While hot baths and saunas have a myriad of health benefits, the heat can take a toll on sperm. In one three-year-long study, 5 of 11 men who quit taking hot baths were able to raise their sperm count by nearly 500 percent. So, limiting hot baths and saunas for a few months may be helpful during the conception phase. I do a far-infrared sauna nearly every day, but I put a small freezer block of ice next to my groin to keep the temperature low.

? Combat stress

From making sure you’re getting sufficient amounts of sleep and exercising regularly to incorporating a tool like the Emotional Freedom Techniques or taking up yoga or meditation, there are many ways to address stress. Try a few different things and stick to whatever works.

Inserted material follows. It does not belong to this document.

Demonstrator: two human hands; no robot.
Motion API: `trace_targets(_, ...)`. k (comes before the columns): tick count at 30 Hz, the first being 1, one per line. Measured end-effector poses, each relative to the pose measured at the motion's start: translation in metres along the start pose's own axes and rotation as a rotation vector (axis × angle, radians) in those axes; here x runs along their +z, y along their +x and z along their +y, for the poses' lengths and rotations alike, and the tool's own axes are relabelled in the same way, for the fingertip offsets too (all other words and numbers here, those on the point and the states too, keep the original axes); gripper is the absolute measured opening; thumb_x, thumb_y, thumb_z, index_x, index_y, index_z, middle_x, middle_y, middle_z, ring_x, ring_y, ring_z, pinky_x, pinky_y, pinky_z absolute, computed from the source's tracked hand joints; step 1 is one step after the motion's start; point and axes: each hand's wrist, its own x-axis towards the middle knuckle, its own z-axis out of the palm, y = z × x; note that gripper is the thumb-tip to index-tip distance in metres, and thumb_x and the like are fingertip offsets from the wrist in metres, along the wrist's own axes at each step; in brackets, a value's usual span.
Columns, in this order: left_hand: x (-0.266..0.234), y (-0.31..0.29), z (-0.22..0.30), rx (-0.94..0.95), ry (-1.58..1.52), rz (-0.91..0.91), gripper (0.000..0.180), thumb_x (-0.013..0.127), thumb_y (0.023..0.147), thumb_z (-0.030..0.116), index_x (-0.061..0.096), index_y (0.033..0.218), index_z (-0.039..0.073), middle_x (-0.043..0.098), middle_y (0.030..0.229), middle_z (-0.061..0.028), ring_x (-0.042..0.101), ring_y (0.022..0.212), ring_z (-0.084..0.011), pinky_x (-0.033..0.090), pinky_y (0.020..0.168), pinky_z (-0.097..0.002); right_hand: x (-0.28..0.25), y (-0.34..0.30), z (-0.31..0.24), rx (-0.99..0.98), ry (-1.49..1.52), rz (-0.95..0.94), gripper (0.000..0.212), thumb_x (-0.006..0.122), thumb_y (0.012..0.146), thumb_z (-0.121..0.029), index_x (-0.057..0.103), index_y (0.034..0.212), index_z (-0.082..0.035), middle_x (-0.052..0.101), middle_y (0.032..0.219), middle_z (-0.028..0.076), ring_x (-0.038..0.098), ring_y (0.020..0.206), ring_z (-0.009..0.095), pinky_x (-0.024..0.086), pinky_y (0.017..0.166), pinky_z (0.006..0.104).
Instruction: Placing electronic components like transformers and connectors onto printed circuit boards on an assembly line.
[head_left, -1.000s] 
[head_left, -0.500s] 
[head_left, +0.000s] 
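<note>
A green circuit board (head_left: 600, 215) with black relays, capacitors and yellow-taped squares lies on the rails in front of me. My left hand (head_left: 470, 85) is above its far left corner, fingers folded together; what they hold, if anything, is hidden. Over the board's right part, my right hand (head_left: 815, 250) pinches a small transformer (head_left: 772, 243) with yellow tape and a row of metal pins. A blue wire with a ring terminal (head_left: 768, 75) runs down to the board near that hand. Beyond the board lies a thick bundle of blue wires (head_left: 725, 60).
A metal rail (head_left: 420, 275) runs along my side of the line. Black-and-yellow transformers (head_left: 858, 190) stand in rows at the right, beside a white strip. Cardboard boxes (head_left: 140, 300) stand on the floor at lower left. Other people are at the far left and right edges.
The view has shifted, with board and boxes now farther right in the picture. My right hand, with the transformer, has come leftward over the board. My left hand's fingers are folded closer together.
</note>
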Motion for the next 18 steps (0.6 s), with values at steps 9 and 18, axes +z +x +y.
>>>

? Clean up your home environment 

Use natural cleaning products or make your own. Avoid those containing 2-butoxyethanol (EGBE) and methoxydiglycol (DEGME) — two toxic glycol ethers that can compromise your fertility and cause fetal harm. Look for products made by companies that are Earth-friendly, animal-friendly, sustainable, certified organic and GMO-free.

This applies to everything from food and personal care products to building materials, carpeting, paint, furniture, mattresses and others.

When buying new products such as furniture, mattresses or carpet padding, consider buying flame retardant-free varieties, containing naturally less flammable materials, such as leather, wool, cotton, silk and Kevlar. Avoid stain- and water-resistant clothing, furniture and carpets to avoid perfluorinated chemicals. Use a vacuum cleaner with a HEPA filter to remove contaminated house dust. This is one of the major routes of exposure to flame retardant chemicals.

Also switch over to organic toiletries, including shampoo, toothpaste, antiperspirants and cosmetics. EWG’s Skin Deep database41 can help you find personal care products that are free of phthalates and other potentially dangerous chemicals.